Senior coalition MPs in Australia on Monday accused China of foreign interference after Prime Minister Scott Morrison’s account on Chinese instant messaging platform WeChat was hijacked.
First reported by NewsCorp Australia, the WeChat account was reportedly renamed and Morrison faced accessibility problems.
The Prime Minister is now unable to access the account at all.
The account has been renamed as “Australian-Chinese New Life”, and the description is: “Providing living in Australia information for the Chinese community”, reports ABC News.
“It is a matter of record that the platform has stopped the Prime Minister’s access, while (Opposition Leader) Anthony Albanese’s account is still active featuring posts criticising the government,” Liberal representative Gladys Liu was quoted as saying in the reports.
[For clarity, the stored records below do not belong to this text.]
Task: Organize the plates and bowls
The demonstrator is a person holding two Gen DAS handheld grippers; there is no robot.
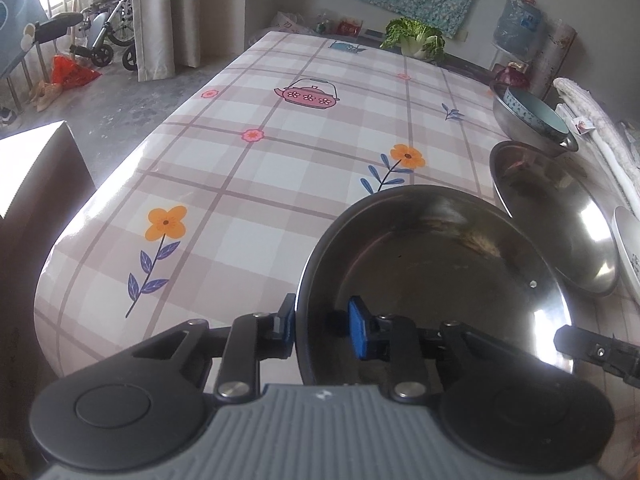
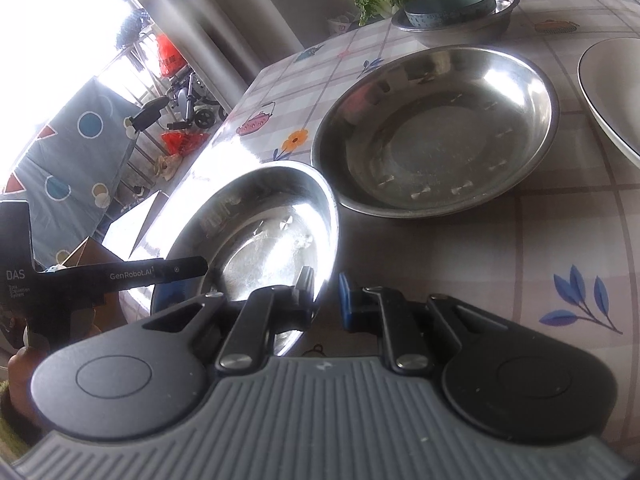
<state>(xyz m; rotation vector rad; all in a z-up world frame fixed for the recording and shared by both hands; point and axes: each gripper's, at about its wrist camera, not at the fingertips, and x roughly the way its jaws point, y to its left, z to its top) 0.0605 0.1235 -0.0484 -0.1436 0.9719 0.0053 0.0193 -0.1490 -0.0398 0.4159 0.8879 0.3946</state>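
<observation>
The nearest steel plate (image 1: 436,280) is the landmark here; it sits close to the near edge of the table (image 1: 240,184), which is covered by a checked cloth with flowers and teapots. The left gripper (image 1: 320,330) points steeply down at this plate's left rim, one finger outside the rim and the other finger, with a blue pad, inside over the plate's floor. There is a visible gap between the inner pad and the rim, so the jaws stand partly open around the rim without pinching it. The right gripper (image 2: 324,294) comes to the same plate (image 2: 256,232) from the opposite side, also tilted down, with one finger inside the plate and the blue-padded finger outside; its jaws are closed on the rim, and the plate looks tilted, its right side raised. In the right wrist view the left gripper's finger (image 2: 160,274) reaches in over the plate's far rim. Just behind this plate lies a larger steel plate (image 2: 436,128), flat on the cloth. Farther behind, a steel bowl (image 2: 460,24) holds a blue bowl (image 2: 448,8). To the right of the larger plate a white plate (image 2: 612,92) shows only in part.
</observation>
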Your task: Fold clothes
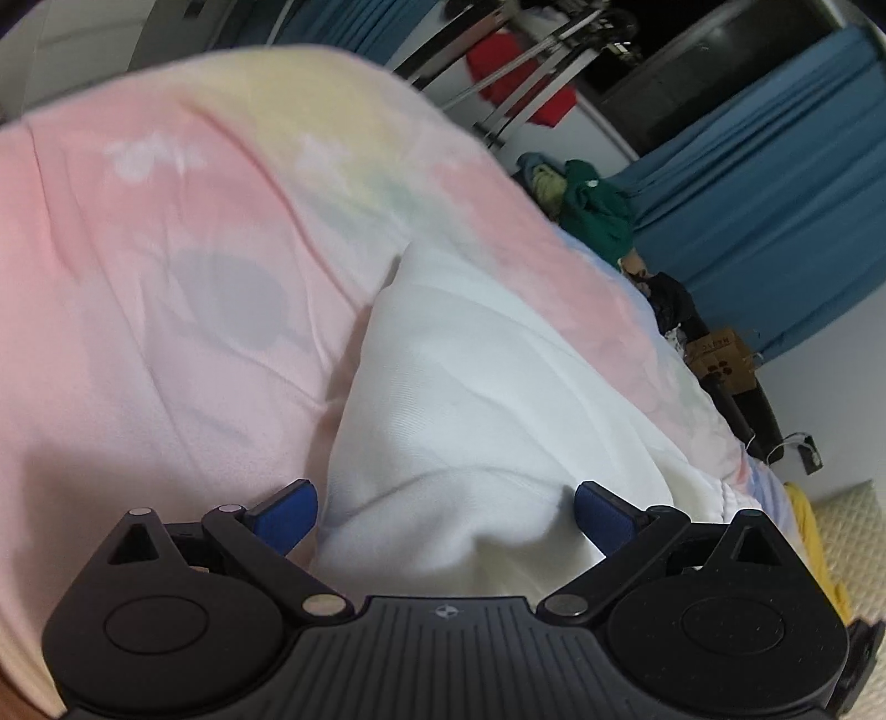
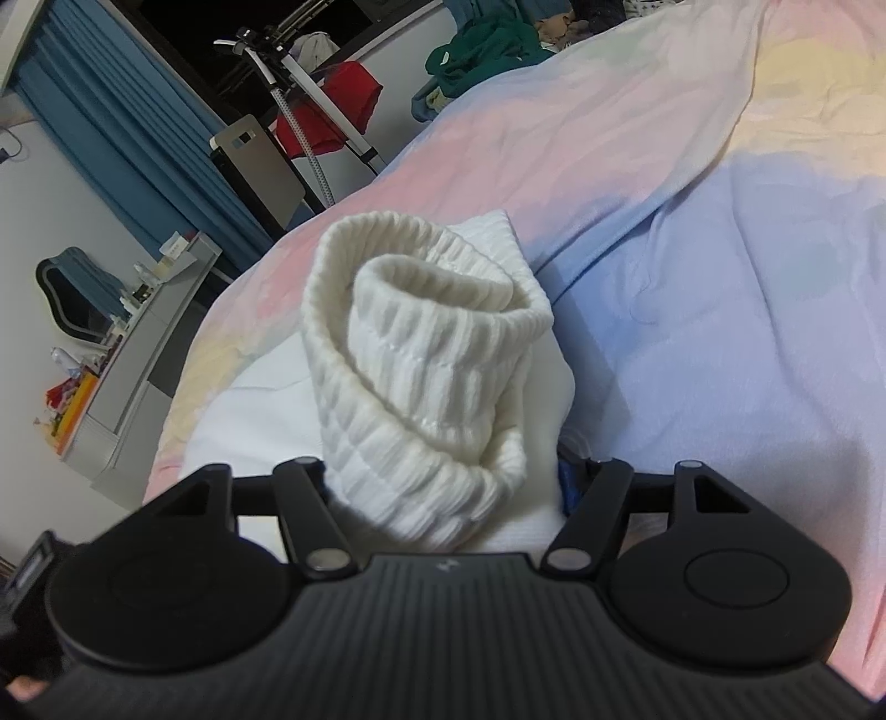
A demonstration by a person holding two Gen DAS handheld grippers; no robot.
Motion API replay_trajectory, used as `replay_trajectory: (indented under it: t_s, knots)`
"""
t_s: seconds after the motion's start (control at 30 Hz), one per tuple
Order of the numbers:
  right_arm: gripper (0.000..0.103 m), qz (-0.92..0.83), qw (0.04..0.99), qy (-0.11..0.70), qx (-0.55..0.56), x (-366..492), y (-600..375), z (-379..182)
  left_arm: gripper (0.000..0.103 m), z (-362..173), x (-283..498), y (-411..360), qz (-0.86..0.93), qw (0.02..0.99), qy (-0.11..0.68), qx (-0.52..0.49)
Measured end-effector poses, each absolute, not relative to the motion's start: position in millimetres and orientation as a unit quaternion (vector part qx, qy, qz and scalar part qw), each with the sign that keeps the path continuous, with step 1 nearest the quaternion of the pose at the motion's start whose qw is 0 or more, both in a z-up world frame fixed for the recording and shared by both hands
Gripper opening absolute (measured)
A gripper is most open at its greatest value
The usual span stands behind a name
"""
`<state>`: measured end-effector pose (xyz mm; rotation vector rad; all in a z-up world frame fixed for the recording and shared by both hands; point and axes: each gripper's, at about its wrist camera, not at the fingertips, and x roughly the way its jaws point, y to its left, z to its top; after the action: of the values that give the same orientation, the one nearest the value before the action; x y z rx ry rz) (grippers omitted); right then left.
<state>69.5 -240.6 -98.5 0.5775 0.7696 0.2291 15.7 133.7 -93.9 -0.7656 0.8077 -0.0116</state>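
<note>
A white knit garment (image 1: 470, 382) lies on the pastel bedspread (image 1: 166, 266). In the left wrist view my left gripper (image 1: 446, 512) is open, its blue fingertips (image 1: 288, 512) on either side of a bunched fold of the white fabric. In the right wrist view the garment's ribbed turtleneck collar (image 2: 426, 354) stands up right in front of my right gripper (image 2: 448, 487). The white fabric fills the gap between the jaws and hides the fingertips, with only a bit of blue pad (image 2: 567, 487) showing. The right gripper looks shut on the fabric below the collar.
A pile of green and other clothes (image 1: 592, 210) lies at the far edge of the bed, also in the right wrist view (image 2: 487, 44). A clothes rack with a red garment (image 2: 332, 111), blue curtains (image 1: 775, 221) and a grey dresser (image 2: 138, 343) stand beyond the bed.
</note>
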Motion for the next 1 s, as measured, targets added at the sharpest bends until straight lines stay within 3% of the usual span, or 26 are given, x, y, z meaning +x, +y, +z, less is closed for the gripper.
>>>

In China, Tencent-run WeChat has faced growing regulation for collecting more user data than deemed necessary when offering services.
Coalition MP and chair of the parliamentary intelligence and security committee, James Paterson, said he believed the move was an act of foreign interference by the Chinese government.
“WeChat is owned by Tencent, which is one of the most closely controlled, theoretically private companies in China,” he told Sky News.
Federal Labour MP Mark Butler said the opposition was deeply concerned at the blocking on the Prime Minister’s account.
WeChat official accounts allow public figures, media companies and businesses to connect to more than 1.2 billion active users in mainland China.